◆ **Work order**:
Write all of the lines below out again, exactly as they stand.

◆ **Recorded data**:
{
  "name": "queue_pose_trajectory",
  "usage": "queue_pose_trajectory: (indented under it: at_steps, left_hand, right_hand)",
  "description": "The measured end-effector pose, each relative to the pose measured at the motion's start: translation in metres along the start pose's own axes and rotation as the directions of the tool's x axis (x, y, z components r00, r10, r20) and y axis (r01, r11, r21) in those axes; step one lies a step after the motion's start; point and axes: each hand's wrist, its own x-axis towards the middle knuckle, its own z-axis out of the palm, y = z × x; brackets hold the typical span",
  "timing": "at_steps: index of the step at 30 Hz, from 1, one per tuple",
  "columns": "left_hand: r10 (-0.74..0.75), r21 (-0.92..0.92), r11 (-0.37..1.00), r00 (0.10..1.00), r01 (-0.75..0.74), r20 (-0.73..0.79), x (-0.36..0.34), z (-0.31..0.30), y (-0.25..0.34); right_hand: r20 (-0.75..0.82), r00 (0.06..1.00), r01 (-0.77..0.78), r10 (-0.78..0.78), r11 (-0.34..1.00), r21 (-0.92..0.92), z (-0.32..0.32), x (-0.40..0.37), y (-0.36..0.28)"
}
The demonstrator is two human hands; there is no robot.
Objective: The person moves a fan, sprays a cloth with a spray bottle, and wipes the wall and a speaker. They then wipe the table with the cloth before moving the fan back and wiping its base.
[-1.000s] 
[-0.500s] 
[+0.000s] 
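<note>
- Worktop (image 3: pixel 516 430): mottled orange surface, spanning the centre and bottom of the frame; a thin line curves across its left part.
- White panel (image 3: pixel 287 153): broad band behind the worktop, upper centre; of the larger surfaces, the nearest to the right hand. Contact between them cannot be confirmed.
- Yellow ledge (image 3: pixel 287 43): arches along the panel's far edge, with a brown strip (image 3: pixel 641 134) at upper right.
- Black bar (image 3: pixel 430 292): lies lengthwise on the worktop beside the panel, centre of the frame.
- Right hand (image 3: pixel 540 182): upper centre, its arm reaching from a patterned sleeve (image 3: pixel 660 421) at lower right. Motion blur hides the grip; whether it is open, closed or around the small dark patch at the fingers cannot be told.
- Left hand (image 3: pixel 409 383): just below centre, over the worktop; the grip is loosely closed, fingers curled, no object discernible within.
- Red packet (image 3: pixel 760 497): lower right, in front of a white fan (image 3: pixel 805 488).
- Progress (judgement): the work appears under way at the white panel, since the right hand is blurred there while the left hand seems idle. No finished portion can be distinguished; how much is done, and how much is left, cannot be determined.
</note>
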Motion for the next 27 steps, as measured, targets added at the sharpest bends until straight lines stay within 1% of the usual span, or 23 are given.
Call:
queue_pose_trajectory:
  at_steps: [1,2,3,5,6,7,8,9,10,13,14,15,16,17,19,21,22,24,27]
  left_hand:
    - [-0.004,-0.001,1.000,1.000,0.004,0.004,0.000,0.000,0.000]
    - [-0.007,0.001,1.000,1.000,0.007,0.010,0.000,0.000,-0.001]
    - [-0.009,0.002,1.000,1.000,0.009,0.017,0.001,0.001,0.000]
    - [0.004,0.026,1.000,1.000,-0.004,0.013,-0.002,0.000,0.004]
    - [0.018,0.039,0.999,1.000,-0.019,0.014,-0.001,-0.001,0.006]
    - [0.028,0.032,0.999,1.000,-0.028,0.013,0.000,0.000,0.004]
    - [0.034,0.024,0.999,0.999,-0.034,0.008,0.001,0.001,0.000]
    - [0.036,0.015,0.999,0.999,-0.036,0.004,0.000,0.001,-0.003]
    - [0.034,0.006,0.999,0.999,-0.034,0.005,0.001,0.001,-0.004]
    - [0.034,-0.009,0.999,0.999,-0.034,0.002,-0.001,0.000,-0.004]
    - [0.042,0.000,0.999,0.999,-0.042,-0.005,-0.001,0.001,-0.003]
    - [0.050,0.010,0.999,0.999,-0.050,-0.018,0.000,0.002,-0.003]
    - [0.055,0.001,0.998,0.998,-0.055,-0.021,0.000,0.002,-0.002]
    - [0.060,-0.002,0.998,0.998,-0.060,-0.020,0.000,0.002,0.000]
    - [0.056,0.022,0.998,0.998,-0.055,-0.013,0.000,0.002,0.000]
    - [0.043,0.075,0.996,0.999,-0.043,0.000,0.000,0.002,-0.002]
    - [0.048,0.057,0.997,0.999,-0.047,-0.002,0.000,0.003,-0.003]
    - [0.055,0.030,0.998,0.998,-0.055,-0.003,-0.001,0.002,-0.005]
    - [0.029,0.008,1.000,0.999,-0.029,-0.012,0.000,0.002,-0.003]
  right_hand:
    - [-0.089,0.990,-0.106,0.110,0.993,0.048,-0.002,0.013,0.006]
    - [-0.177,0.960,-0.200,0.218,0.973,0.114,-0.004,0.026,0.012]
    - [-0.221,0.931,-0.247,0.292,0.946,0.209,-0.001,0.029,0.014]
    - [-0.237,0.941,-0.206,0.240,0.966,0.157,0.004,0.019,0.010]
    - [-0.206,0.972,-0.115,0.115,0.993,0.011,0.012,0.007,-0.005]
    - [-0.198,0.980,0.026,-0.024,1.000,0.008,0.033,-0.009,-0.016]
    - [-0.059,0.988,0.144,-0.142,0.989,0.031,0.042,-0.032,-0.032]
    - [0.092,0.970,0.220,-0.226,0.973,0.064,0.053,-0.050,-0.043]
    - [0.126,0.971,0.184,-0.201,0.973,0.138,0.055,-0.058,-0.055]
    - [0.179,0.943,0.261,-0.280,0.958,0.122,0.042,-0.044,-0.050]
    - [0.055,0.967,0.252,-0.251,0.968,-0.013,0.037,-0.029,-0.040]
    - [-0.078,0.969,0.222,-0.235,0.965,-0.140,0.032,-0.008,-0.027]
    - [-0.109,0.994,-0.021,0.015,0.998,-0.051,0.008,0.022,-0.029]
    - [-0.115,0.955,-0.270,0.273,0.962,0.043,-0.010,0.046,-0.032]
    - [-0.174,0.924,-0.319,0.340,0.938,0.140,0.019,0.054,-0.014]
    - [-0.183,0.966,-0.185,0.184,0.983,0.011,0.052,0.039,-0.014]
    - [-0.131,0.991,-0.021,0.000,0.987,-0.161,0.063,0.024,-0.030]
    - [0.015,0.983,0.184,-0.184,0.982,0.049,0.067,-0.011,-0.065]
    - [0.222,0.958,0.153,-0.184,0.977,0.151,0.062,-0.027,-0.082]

◆ **Result below**:
{
  "name": "queue_pose_trajectory",
  "usage": "queue_pose_trajectory: (indented under it: at_steps, left_hand, right_hand)",
  "description": "The measured end-effector pose, each relative to the pose measured at the motion's start: translation in metres along the start pose's own axes and rotation as the directions of the tool's x axis (x, y, z components r00, r10, r20) and y axis (r01, r11, r21) in those axes; step one lies a step after the motion's start; point and axes: each hand's wrist, its own x-axis towards the middle knuckle, its own z-axis out of the palm, y = z × x; brackets hold the typical span",
  "timing": "at_steps: index of the step at 30 Hz, from 1, one per tuple",
  "columns": "left_hand: r10 (-0.74..0.75), r21 (-0.92..0.92), r11 (-0.37..1.00), r00 (0.10..1.00), r01 (-0.75..0.74), r20 (-0.73..0.79), x (-0.36..0.34), z (-0.31..0.30), y (-0.25..0.34); right_hand: r20 (-0.75..0.82), r00 (0.06..1.00), r01 (-0.77..0.78), r10 (-0.78..0.78), r11 (-0.34..1.00), r21 (-0.92..0.92), z (-0.32..0.32), x (-0.40..0.37), y (-0.36..0.28)"
}
The demonstrator is two human hands; there is no robot.
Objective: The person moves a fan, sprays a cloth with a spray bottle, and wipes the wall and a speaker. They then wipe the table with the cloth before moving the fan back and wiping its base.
[-1.000s] 
[-0.500s] 
[+0.000s] 
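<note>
- Worktop (image 3: pixel 516 430): mottled orange surface, spanning the centre and bottom of the frame; a thin line curves across its left part.
- White panel (image 3: pixel 287 153): broad band behind the worktop, upper centre; of the larger surfaces, the nearest to the right hand. Contact between them cannot be confirmed.
- Yellow ledge (image 3: pixel 287 43): arches along the panel's far edge, with a brown strip (image 3: pixel 641 134) at upper right.
- Black bar (image 3: pixel 430 292): lies lengthwise on the worktop beside the panel, centre of the frame.
- Right hand (image 3: pixel 540 182): upper centre, its arm reaching from a patterned sleeve (image 3: pixel 660 421) at lower right. Motion blur hides the grip; whether it is open, closed or around the small dark patch at the fingers cannot be told.
- Left hand (image 3: pixel 409 383): just below centre, over the worktop; the grip is loosely closed, fingers curled, no object discernible within.
- Red packet (image 3: pixel 760 497): lower right, in front of a white fan (image 3: pixel 805 488).
- Progress (judgement): the work appears under way at the white panel, since the right hand is blurred there while the left hand seems idle. No finished portion can be distinguished; how much is done, and how much is left, cannot be determined.
</note>
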Motion for the next 27 steps, as measured, targets added at the sharpest bends until straight lines stay within 1% of the usual span, or 23 are given.
Call:
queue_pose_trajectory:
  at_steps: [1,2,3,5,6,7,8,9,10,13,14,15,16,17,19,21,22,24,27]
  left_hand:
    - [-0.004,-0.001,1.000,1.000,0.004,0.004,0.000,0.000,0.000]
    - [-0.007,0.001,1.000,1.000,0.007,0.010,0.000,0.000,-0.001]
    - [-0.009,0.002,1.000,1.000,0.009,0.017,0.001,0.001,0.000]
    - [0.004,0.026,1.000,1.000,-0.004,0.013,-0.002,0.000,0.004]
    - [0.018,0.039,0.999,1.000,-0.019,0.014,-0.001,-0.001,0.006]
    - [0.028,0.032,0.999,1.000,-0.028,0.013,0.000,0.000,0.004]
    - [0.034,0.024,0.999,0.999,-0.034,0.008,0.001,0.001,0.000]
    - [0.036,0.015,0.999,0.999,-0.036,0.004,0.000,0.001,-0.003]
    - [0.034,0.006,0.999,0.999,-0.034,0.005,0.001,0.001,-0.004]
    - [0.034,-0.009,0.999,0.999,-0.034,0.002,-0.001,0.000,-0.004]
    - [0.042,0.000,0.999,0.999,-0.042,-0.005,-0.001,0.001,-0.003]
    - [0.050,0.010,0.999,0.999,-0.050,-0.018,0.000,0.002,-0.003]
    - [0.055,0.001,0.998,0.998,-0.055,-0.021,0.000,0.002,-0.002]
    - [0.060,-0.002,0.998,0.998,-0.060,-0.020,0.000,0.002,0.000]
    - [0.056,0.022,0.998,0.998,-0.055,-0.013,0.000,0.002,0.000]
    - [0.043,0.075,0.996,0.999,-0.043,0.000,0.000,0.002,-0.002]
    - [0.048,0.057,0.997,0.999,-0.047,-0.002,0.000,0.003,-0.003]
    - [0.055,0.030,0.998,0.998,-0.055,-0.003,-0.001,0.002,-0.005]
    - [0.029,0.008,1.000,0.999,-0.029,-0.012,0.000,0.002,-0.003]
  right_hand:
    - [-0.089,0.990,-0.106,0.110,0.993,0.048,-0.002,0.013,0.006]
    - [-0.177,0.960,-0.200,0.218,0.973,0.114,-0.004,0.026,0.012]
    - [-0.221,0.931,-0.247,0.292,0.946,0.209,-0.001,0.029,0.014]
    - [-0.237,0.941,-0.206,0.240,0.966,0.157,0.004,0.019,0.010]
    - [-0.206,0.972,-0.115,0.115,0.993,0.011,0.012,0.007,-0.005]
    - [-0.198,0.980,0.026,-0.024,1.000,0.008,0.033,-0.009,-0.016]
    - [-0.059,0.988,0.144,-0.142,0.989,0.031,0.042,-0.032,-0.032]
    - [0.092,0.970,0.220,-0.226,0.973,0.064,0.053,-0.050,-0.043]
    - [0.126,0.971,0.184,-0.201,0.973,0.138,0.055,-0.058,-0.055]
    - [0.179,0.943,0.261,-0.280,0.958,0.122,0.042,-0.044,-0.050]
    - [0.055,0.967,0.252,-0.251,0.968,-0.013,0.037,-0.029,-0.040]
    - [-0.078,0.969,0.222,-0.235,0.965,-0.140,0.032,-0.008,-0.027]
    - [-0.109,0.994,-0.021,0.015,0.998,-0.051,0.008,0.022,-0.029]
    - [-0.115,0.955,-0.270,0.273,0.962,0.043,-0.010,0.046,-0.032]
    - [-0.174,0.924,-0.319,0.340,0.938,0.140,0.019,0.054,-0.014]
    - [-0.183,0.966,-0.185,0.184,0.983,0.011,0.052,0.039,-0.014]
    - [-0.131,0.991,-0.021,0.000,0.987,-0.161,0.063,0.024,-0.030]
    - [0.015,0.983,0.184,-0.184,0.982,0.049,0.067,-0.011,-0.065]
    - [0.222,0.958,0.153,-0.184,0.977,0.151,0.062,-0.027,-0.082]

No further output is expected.